Integrating Generative AI into Social VR with the Ubiq-Genie Framework

Posted February 6, 2023 by Nels Numan ‐ 3 min read

Leveraging External Frameworks for Enhanced Social VR Experiences

The integration of external (open-source) projects with social virtual reality (VR) has the potential to enhance the way we collaborate within virtual environments. For example, recent advances in generative AI provide the ability to synthesize textual, auditory, or visual data, enabling new types of virtual experiences. However, these applications often require a high level of processing power, which is typically not available on untethered mixed-reality devices.

Ubiq-Genie addresses this by building on the open-source Ubiq social VR platform and provides a modular approach to server-assisted social VR applications. We present two prototypes of collaborative applications to showcase the potential of Ubiq-Genie in the context of generative AI including an embodied conversational agent based on ChatGPT and a voice-controlled texture generation method based on Stable Diffusion 2.0.

System

System Diagram

The Ubiq-Genie architecture consists of three main components: the Unity scene, applications, and services. The Unity scene serves as the interface for VR users and communicates with a server-side component called the ApplicationController. The ApplicationController acts as a central coordination point for one or more different services and communicates with the ServiceController of each service. The ServiceController is responsible for providing a specific function and orchestrates the data flow of one or more underlying child processes through the I/O stream of the server’s operating system.

We implemented several services including speech-to-text, image synthesis, conversational text synthesis, file server, and text-to-speech. The addition of new services and the creation of applications is described on a page in the Ubiq-Genie GitHub repo.

Prototype 1: Texture Generation

Texture Generation

This prototype application allows users to collaboratively generate textures for objects within a virtual environment (CVE) using voice commands or ray-based selection. The application uses a server-side image synthesis model (Stable Diffusion 2.0) that generates highly detailed and diverse textures, making it possible for users to create realistic and unique designs without requiring intensive processing on the client side.

Interaction with the prototype is simple and intuitive. Users can specify the desired appearance of an object through voice commands, such as “Make the floor look like lava.” Alternatively, they can use ray-based selection by pointing their controller at the object and pressing the trigger button, and then specifying the desired appearance verbally.

Prototype 2: Multi-party Conversational Agent

Conversational Agent

This prototype application allows users to collaboratively interact with a conversational agent through voice prompts in a virtual environment. The agent is represented by a robot-like avatar and has the ability to engage in multi-party conversations with users. Users can interact with the agent through voice prompts, ranging from simple questions to complex questions involving other users. The agent’s response is spatialised and accompanied by hand gestures and a visual speech indicator. The agent also turns towards the users who speak to indicate that it is listening.
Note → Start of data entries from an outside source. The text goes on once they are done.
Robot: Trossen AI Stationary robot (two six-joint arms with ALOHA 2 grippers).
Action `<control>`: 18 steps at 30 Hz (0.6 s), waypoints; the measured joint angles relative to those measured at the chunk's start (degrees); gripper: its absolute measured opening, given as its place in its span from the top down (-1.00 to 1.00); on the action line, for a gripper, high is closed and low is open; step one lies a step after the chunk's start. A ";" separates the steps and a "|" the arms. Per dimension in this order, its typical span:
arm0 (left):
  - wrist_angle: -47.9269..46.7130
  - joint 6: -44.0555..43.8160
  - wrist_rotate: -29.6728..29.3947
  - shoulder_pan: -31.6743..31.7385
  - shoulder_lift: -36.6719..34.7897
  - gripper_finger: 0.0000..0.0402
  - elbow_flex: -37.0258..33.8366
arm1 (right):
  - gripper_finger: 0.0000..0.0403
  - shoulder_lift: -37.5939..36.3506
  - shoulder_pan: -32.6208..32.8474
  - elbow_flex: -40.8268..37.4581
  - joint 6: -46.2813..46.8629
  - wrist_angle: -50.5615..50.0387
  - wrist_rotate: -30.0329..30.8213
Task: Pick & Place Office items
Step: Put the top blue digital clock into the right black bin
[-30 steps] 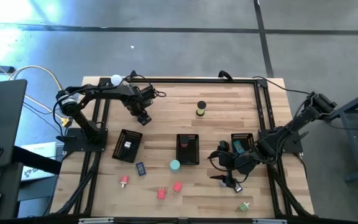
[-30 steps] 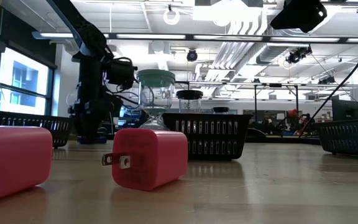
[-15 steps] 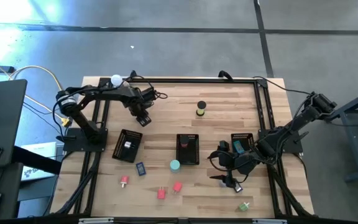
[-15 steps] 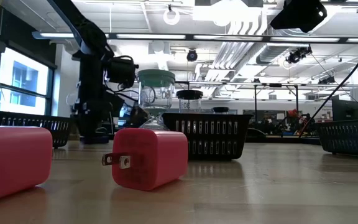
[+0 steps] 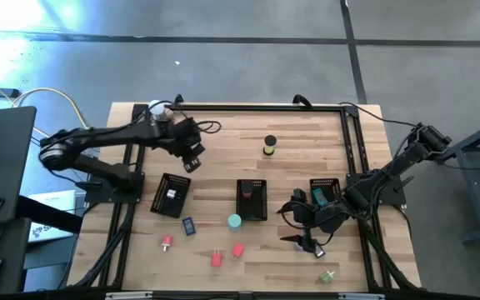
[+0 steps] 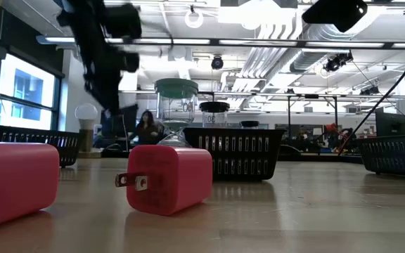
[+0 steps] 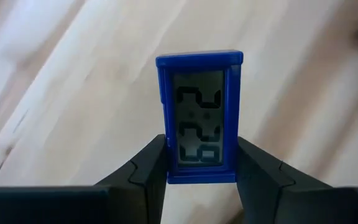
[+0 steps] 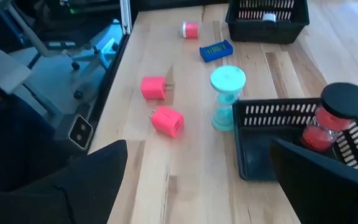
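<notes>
The wooden desk (image 5: 290, 167) is carrying three black mesh trays (image 5: 252, 200) in a row across its middle. The left arm is reaching over the desk's far left part, its jaws (image 7: 199, 163) clamping a small blue digital clock (image 7: 199, 115) above the bare wood. The right arm is waiting near the right tray, its jaws (image 5: 307, 240) standing wide with nothing between them. A teal hourglass (image 8: 227, 96) is standing just beside the middle tray, and two pink plug blocks (image 8: 166, 120) are lying near the front edge. Another blue clock (image 5: 188, 225) is lying in front of the left tray.
</notes>
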 joint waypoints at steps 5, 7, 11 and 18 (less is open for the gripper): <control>5.50 -1.41 0.12 -7.16 -5.68 0.30 0.04 | -0.89 0.00 -0.17 0.00 -0.01 0.87 0.99; 8.07 -1.67 0.12 -10.00 -6.35 0.30 0.04 | -0.89 0.00 -0.56 0.00 -0.04 1.86 1.43; 15.97 -0.89 0.12 -15.63 -6.05 0.30 0.04 | -0.89 0.00 -1.57 0.00 -3.44 5.66 1.54; 36.41 5.38 0.18 -24.53 -3.43 0.30 0.09 | -0.89 0.00 -3.55 0.00 -13.04 15.45 2.96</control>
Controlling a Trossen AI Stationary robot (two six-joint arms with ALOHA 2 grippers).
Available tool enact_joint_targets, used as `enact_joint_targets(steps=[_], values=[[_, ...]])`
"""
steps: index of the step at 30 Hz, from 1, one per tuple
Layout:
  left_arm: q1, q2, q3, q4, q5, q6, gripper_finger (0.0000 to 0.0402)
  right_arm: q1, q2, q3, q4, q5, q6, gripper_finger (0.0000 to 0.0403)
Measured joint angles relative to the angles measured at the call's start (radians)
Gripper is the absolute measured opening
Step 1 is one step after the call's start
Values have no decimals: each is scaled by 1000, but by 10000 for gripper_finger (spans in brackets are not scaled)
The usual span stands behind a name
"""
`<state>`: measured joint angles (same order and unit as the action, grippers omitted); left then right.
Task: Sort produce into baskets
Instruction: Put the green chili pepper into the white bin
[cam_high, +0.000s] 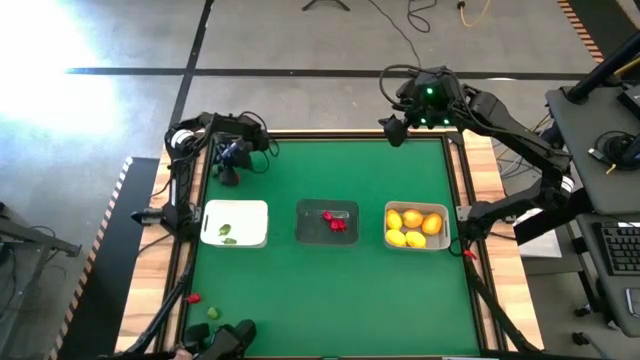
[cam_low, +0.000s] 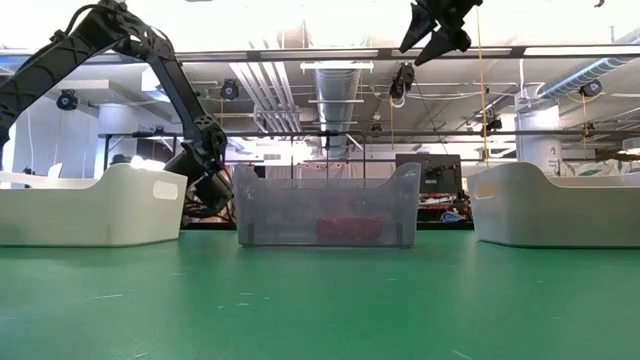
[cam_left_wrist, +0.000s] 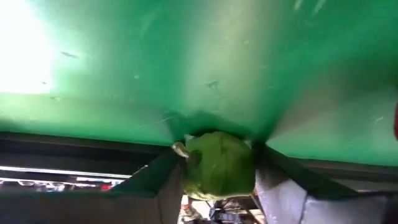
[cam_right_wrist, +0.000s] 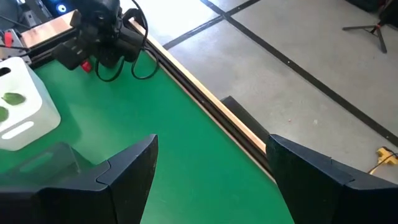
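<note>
Three baskets stand in a row across the middle of the green table (cam_high: 330, 290). The dark see-through basket (cam_high: 327, 223) is the middle one and holds small red pieces (cam_high: 335, 221). On one side of it sits the white basket (cam_high: 236, 223) with two green pieces (cam_high: 227, 234) inside. On the other side sits the pale basket (cam_high: 417, 227), filled with yellow and orange lemons (cam_high: 413, 225).

The left gripper (cam_high: 229, 170) hangs low near the far edge of the table, beyond the white basket and away from the dark one. Its wrist view shows the fingers (cam_left_wrist: 155, 180) clenched on a round green piece (cam_left_wrist: 219, 165), held just above the green mat.

The right gripper (cam_high: 394, 131) is raised over the far edge of the table, beyond the pale basket. Its fingers (cam_right_wrist: 124, 168) are spread wide with nothing between them.

A loose red piece (cam_high: 195, 298) and a loose green piece (cam_high: 214, 313) lie off the mat near the table's front corner, on the white basket's side.
</note>
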<state>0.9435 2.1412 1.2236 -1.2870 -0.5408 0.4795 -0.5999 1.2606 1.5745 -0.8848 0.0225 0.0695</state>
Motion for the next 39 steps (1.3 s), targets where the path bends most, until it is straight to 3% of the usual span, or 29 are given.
enact_joint_targets(steps=[6, 11, 13, 18, 20, 27, 30, 36, 39], values=[[-1, -52, 29, 15, 43, -101, 95, 0, 0, 0, 6, 1, -27, 293], [-6, -157, 76, -51, 176, -221, 79, 0, 7, 0, 36, 3, -43, 293], [-17, -224, 92, -68, 255, -279, 78, 0, 15, 0, 58, 2, -44, 293], [-92, -437, 95, -52, 565, -465, 76, 0, 39, 0, 70, -5, -43, 293], [-156, -532, 80, -39, 627, -492, 76, 0, 49, 0, 69, -14, -44, 293], [-486, -778, -3, -30, 639, -448, 76, 0, 92, 0, 70, -76, -82, 293], [-614, -841, -79, -11, 639, -554, 76, 0, 111, 0, 82, -82, -113, 293], [-724, -902, -298, 88, 667, -821, 75, 0, 150, 0, 83, -104, -180, 293], [-753, -904, -373, 139, 697, -885, 75, 0, 171, 0, 82, -109, -186, 293]])
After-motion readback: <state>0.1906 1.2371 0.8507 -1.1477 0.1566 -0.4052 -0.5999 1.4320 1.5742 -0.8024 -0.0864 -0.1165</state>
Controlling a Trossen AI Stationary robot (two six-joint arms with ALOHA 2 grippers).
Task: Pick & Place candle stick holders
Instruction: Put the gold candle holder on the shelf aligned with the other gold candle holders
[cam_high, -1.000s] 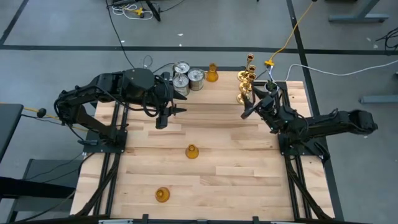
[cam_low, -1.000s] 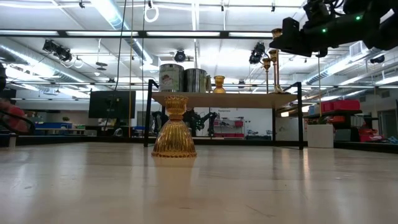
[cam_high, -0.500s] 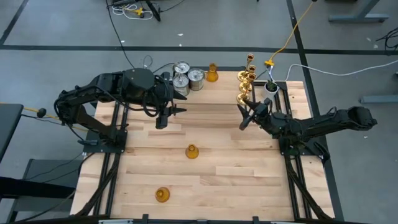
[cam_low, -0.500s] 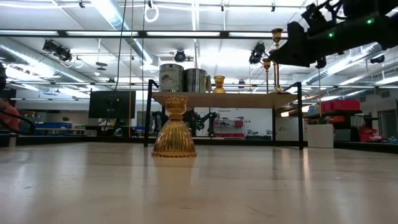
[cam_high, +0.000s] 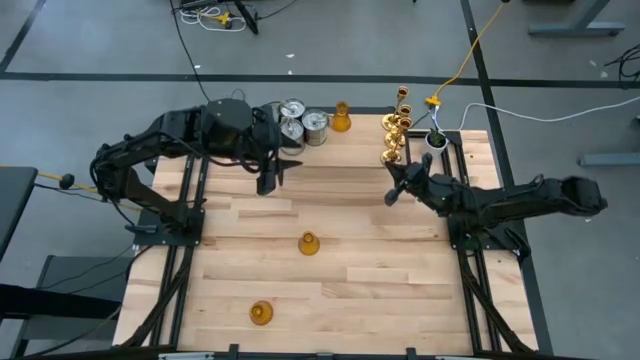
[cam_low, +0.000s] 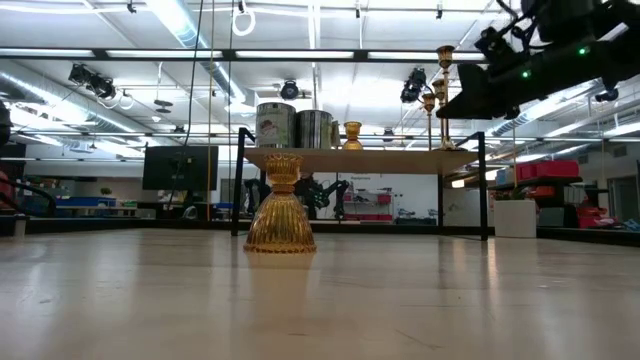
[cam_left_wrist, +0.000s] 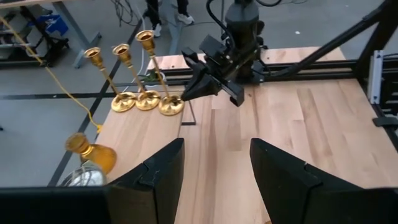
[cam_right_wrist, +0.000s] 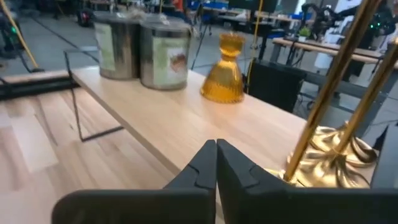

Future Work and Conclusion

The proposed Ubiq-Genie architecture presents a wide range of opportunities for future research and development. The currently implemented services and applications can be expanded to create new user- and researcher-centred applications ranging from content creation to user behavior analysis.

Overall, the proposed system architecture and the implemented prototypes demonstrate the potential of integrating external (open-source) frameworks into social VR, which can enable a wide range of enhanced experiences. We hope that the Ubiq-Genie system architecture can serve as a starting point for researchers and developers to further explore the potential of integrating external frameworks and services into social VR.